Robert Brown: I would rather not deal with such matters in the face of interjection from a sedentary position.

I commend the comments of Derek Brownlee's colleague Oliver Heald MP. Admittedly, his name is not widely known to the public; nevertheless, he led for the Tories at Westminster on the Legislative and Regulatory Reform Bill, which is not dissimilar to the Public Services Reform (Scotland) Bill. Mr Heald described the Westminster bill as "a threat to Parliament". He said that it was

"a major move ... towards government by Ministerial edict ... Parliamentary corner-cutting"

and that the winners would be

"civil servants and Ministers". -[Official Report, House of Commons, Standing Committee A, 28 February 2006; c 6.]

I asked myself why Mr. Brownlee's approach here is different-

Derek Brownlee: Will the member give way?

Robert Brown: I am sorry, but I cannot.

I suppose that the difference between them is that, down there, the Conservatives claim to be the principal Opposition, whereas up here the job of the Conservative Party appears to be to sustain the SNP Government.

I hope that no one on the Tory, or indeed the Government, benches would dispute that the powers in part 2 are extraordinarily wide. That is what has led to the huge concern among stakeholders and across the parliamentary committees. The powers would, for example, allow the abolition by order of both the role and the office of the Auditor General for Scotland and the Scottish Public Services Ombudsman.

Derek Brownlee: Will the member take an intervention?

Robert Brown: No, I am sorry.

Parliamentary commissioners could be transferred into quangos under ministerial direction. Despite Mr Ingram's recent exchange with members, ministers could allow the scrapping of the entire children's hearings system because children's panels are bodies listed in schedule 3 and their functions could be scrapped or changed under section 10. [Interruption.] I hear mutterings of "Rubbish" from ministers, but they could do all those things if they were so minded.

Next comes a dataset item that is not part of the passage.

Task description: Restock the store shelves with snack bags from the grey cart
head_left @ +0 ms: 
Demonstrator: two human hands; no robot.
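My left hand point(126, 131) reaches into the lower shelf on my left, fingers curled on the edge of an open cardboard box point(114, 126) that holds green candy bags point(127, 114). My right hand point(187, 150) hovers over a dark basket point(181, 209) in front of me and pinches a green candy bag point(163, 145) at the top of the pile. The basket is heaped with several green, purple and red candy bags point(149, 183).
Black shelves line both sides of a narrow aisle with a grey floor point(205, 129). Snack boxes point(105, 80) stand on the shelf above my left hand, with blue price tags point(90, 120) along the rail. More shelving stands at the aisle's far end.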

Mr Swinney says that having the powers is okay because ministers would still need the approval of Parliament for the orders concerned. That is true, but the orders, draft or otherwise, are not amendable by this Parliament. There is no stage 1 examination of the careful kind that is done by the committees considering the bill, and the cabinet secretary's proposition totally ignores any proper basis for when subordinate legislation procedure, enhanced or not, is appropriate and when full parliamentary scrutiny of the legislative process is appropriate. The difference is one of principle. Professor Alan Page said:

"primary legislation should be about important matters of principle, and subordinate legislation should be about picking up the detail."

Aileen McHarg developed the point as it relates to the parliamentary commissioners. She said that a statute

"is an important guarantor of public bodies' independence and enables them to resist inappropriate attempts by Government to interfere with their functions. A public body can say to Government, 'You might want us to do that, but we cannot do it, because our statute says that our functions are X, our duties are Y and our powers are Z.'"-[Official Report, Finance Committee, 15 September 2009; c 1492-93.]

Mr Swinney seems to think that the only principle is the need for public economy and efficiency as stated in the current bill. Important though that is, the principle is the purpose set out by the Parliament for the existence, functions and operation of the bodies in question.

The Parliament has been remarkably restrained in its dealings with this minority Government. Part 2 is not a step but a mile too far. I strongly urge the minister to think again about the matter, to recognise the reasonable limits of ministerial power and to scrap part 2. As it happens, the existing powers in the UK Deregulation and Contracting Out Act 1994 appear not to have been used by this or indeed previous Governments in any event.